5 Things to Know Today: November 21, 2016

Liz Biscevic—5 Things To Know Today

In case you missed it, Turkey plans to raise 28-billion dollars for renewable energy, artificial intelligence might be the best weapon against illegal fishing, and researchers at the University at Buffalo discovered a fluorescent dye that acts like a battery.

Photo by Douglas Levere

Photo by Douglas Levere

1. Inc.: 2017 is the year of the electric car.

With longer driving ranges, fewer operational costs, futuristic features, and new designs, 2017 is predicted to be a big year for electric cars.

2. Industry Leaders Magazine: Turkey plans to raise 28-billion dollars for renewable energy by 2020.

According to the International Finance Corporation, Turkey is emerging as a hotbed for renewable energy investment opportunities.
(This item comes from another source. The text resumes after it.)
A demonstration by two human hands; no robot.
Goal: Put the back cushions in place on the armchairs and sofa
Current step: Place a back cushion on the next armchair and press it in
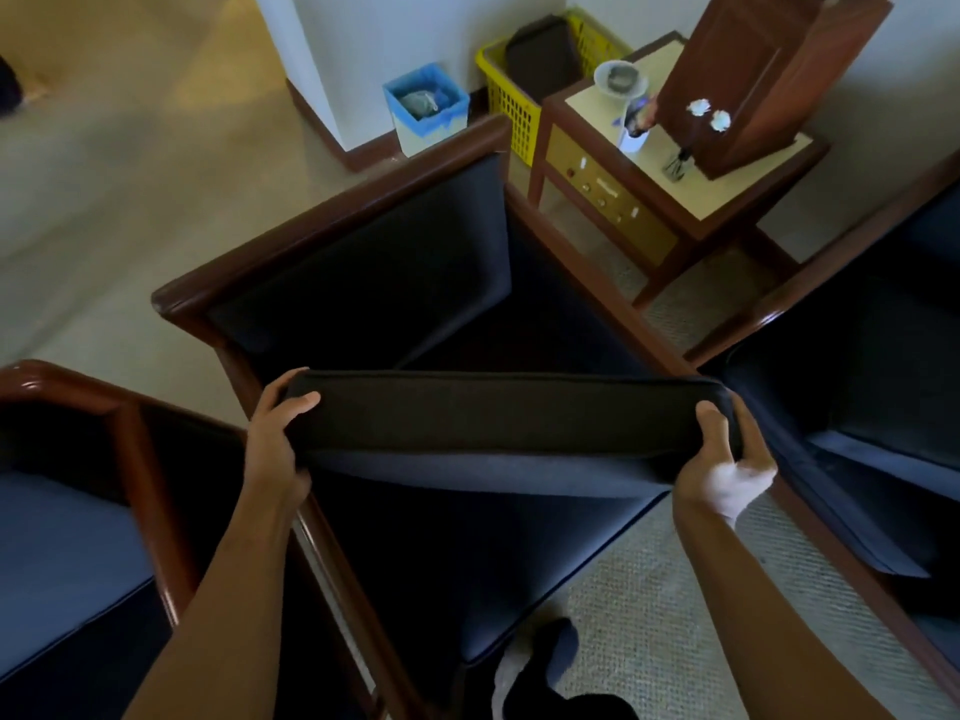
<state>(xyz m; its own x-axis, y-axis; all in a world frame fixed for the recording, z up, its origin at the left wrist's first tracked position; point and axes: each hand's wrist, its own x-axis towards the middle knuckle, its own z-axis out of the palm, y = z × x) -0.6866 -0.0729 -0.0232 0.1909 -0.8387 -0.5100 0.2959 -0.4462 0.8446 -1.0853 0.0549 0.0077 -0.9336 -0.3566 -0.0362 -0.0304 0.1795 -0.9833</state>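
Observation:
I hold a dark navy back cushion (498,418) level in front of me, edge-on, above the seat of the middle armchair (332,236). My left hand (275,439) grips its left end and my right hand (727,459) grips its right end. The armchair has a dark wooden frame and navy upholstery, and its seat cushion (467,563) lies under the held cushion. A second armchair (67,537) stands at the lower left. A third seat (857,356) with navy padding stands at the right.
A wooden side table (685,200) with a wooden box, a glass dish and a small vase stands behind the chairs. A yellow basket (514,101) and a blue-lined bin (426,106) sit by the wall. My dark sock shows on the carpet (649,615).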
By 2020, roughly $16.4 billion is expected to go toward wind energy projects, $7.4 billion for solar projects, $3.4 for geothermal energy endeavors, and just over half a billion dollars for hydroelectric projects.   

3. The Guardian: Artificial intelligence may be able to stop illegal fishing. 

Facial recognition technology has been used to help cops catch bad guys for years, but it needs to be a whole lot smarter before it can be used to prevent crimes like illegal fishing. Right now, a $150,000 award is being offered to any data scientist who can write a facial recognition code precise enough to recognize illegal catch on fishing boats. 

4. New Atlas: There’s a new dye that acts like a high-powered battery.  

BODIPY, a fluorescent dye being researched at the University at Buffalo, might be the answer for storing and transferring energy in next-generation batteries strong enough to power cars and houses.

5. Business Insider: A software company just figured out how to prevent birds from crashing into its windows.

Last month, Intuit, the company behind QuickBooks and TurboTax, unveiled the newest addition to its corporate campus, featuring several sustainable innovations. For instance, the exterior windows were developed in consultation with the Audubon Society and are meant to prevent birds from flying into them. Other features include a regal-looking staircase to encourage workers to take the stairs rather than the escalator and a solar-panel filled roof that provides about a quarter of the building's energy needs.